* Task to carry out: Both the line below containing "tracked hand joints" and the line containing "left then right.", along with every line between them, should be repeated exactly; no other line belongs in the answer.
━━━━━━━━━━━━━━━━
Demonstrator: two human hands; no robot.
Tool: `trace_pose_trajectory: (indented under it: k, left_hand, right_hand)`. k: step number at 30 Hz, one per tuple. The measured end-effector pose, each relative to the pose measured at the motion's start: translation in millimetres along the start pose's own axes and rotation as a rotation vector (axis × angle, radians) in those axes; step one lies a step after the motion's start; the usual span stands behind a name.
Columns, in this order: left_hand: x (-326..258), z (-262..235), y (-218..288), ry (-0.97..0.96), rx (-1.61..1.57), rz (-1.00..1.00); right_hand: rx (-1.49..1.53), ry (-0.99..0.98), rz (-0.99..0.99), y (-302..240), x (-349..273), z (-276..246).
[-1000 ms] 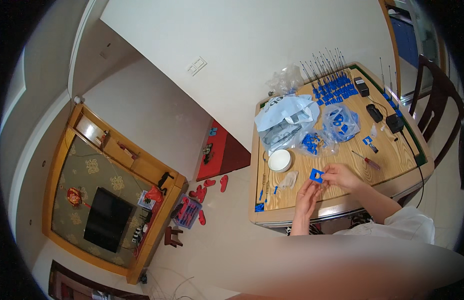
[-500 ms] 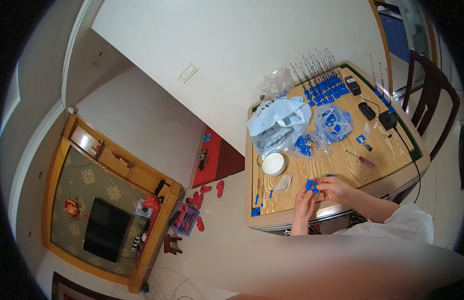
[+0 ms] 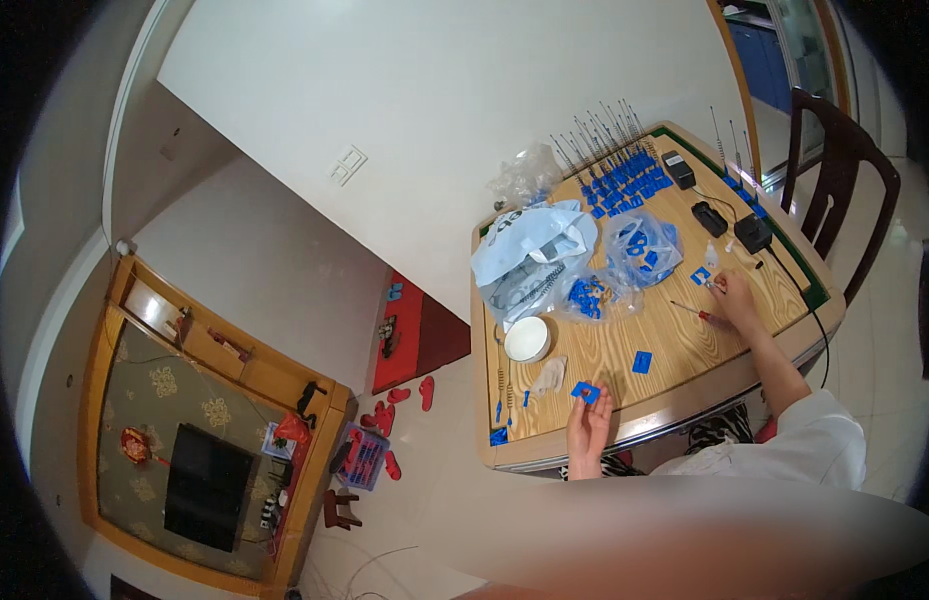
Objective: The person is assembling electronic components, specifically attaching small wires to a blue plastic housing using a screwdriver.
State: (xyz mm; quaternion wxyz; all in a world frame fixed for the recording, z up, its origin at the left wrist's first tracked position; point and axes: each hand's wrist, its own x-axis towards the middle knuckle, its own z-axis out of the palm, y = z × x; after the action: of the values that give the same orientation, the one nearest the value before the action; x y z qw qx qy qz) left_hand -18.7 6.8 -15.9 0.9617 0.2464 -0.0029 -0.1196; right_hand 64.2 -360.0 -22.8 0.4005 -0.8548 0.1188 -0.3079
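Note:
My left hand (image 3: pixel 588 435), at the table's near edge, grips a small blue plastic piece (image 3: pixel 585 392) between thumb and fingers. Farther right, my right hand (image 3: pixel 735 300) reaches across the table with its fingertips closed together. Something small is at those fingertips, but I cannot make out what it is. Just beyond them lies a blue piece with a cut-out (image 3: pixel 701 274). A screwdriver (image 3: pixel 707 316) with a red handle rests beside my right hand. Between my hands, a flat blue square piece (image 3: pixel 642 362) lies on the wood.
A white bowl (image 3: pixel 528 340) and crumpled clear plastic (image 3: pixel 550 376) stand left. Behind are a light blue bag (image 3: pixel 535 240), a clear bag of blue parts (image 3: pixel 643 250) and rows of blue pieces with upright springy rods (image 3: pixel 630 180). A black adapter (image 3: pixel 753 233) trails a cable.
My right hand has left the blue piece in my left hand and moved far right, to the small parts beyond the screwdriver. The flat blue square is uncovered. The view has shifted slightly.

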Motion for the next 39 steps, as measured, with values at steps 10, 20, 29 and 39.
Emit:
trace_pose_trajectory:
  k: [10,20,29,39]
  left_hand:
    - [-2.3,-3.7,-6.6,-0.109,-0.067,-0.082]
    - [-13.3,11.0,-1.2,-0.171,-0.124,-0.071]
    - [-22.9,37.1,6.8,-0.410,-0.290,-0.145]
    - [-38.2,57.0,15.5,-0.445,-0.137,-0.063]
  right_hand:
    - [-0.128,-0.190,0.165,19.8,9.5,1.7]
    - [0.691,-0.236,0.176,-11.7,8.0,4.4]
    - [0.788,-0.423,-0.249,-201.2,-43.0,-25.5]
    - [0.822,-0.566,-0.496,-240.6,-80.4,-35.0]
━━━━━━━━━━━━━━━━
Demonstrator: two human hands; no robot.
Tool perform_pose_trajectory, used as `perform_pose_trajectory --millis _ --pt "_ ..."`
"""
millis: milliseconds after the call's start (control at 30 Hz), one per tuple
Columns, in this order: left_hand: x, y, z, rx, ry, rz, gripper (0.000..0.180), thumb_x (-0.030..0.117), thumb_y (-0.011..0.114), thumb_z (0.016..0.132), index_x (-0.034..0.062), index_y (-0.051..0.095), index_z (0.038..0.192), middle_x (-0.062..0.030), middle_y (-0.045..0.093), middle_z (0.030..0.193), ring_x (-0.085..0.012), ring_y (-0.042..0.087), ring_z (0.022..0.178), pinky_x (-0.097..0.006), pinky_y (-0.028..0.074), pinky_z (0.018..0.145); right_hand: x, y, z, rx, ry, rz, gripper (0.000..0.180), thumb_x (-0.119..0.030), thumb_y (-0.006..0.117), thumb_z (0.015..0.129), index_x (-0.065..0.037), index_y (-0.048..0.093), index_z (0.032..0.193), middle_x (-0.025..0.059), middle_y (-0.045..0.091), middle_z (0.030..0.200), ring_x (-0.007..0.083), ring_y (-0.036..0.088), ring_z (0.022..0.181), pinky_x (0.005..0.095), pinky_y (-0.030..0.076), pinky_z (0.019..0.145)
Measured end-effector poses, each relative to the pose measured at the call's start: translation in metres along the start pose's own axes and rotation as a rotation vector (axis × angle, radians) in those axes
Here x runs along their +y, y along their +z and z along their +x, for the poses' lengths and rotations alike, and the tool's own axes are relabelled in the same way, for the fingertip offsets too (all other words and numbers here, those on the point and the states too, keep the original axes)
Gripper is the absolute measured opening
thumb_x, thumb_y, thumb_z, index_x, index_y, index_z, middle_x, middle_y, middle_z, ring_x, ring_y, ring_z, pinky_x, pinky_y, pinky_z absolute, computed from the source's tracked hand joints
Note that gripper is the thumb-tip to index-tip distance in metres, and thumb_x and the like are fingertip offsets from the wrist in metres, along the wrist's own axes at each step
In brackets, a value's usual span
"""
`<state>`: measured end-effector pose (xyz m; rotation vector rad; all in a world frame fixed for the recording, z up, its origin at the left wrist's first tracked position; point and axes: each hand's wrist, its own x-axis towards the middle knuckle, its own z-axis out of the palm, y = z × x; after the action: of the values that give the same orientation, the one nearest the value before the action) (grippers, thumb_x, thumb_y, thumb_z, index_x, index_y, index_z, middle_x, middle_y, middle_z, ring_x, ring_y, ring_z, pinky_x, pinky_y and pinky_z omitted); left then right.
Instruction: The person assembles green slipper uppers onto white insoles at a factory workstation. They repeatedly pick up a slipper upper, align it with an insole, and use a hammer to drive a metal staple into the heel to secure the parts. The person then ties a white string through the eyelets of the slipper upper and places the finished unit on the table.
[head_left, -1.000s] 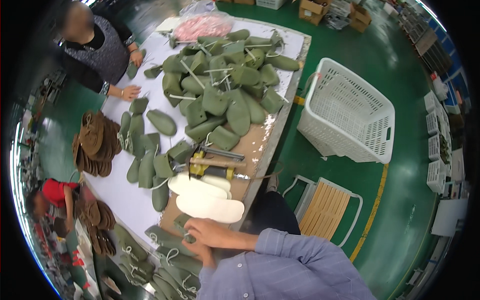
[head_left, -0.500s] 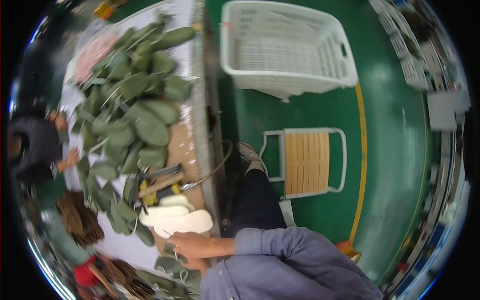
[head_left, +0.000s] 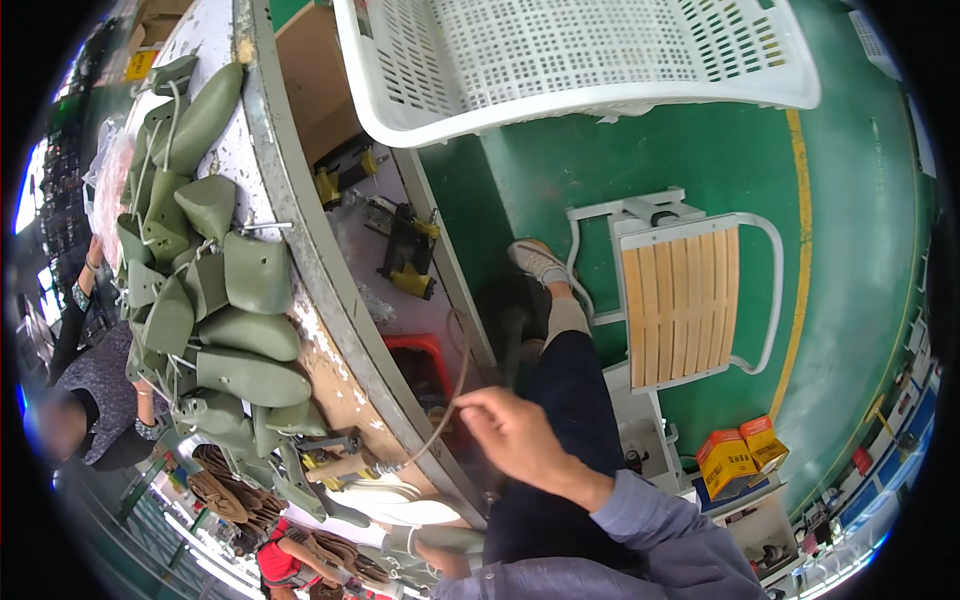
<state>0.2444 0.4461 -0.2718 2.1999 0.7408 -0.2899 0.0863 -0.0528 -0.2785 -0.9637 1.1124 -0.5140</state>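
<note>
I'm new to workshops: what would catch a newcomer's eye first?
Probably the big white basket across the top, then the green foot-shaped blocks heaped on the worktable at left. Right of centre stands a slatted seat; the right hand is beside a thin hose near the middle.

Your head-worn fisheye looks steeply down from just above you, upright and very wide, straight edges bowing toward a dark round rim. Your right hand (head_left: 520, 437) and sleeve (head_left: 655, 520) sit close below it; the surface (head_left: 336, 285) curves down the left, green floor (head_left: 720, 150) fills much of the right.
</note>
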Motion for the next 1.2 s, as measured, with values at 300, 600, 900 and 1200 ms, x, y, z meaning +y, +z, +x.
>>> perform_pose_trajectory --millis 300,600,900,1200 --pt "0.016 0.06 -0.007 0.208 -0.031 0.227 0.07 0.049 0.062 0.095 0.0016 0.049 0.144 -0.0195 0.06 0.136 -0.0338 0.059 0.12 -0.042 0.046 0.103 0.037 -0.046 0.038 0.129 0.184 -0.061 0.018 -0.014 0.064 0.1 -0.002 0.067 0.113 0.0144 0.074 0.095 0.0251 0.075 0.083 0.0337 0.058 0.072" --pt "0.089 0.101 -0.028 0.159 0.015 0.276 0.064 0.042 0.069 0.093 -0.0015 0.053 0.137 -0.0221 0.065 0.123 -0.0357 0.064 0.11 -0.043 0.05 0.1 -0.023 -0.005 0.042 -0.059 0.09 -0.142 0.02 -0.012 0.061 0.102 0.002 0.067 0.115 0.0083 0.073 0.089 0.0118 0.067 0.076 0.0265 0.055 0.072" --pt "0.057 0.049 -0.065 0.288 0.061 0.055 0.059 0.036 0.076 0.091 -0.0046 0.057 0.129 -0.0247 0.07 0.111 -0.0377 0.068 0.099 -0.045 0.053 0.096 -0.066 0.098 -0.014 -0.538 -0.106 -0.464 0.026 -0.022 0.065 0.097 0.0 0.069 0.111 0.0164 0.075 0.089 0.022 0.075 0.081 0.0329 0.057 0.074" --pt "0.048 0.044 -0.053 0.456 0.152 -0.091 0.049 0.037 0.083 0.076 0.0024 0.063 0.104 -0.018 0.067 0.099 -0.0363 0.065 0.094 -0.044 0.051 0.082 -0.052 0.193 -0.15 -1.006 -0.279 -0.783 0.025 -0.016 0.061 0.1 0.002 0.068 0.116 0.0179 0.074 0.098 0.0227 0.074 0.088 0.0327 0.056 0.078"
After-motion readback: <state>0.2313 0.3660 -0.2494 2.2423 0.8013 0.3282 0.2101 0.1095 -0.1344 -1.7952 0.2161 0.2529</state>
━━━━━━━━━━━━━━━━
* Result for this task:
thumb_x, thumb_y, thumb_z, index_x, index_y, index_z, middle_x, middle_y, middle_z, ring_x, ring_y, ring_z, pinky_x, pinky_y, pinky_z absolute, computed from the source's tracked hand joints
Note that gripper is the thumb-tip to index-tip distance in metres, and thumb_x and the like are fingertip offsets from the wrist in metres, along the wrist's own axes at each step
In brackets, a value's usual span
"""
`<state>`: measured end-effector pose (xyz m; rotation vector rad; all in a world frame fixed for the recording, z up, its origin at the left wrist's first tracked position; point and axes: each hand's wrist, its own x-axis towards the middle knuckle, its own z-axis out of the palm, y = z × x; after the action: of the values that give the same orientation, the one nearest the value before the action) (grippers, thumb_x, thumb_y, thumb_z, index_x, index_y, index_z, middle_x, middle_y, middle_z, ring_x, ring_y, ring_z, pinky_x, pinky_y and pinky_z omitted); left then right.

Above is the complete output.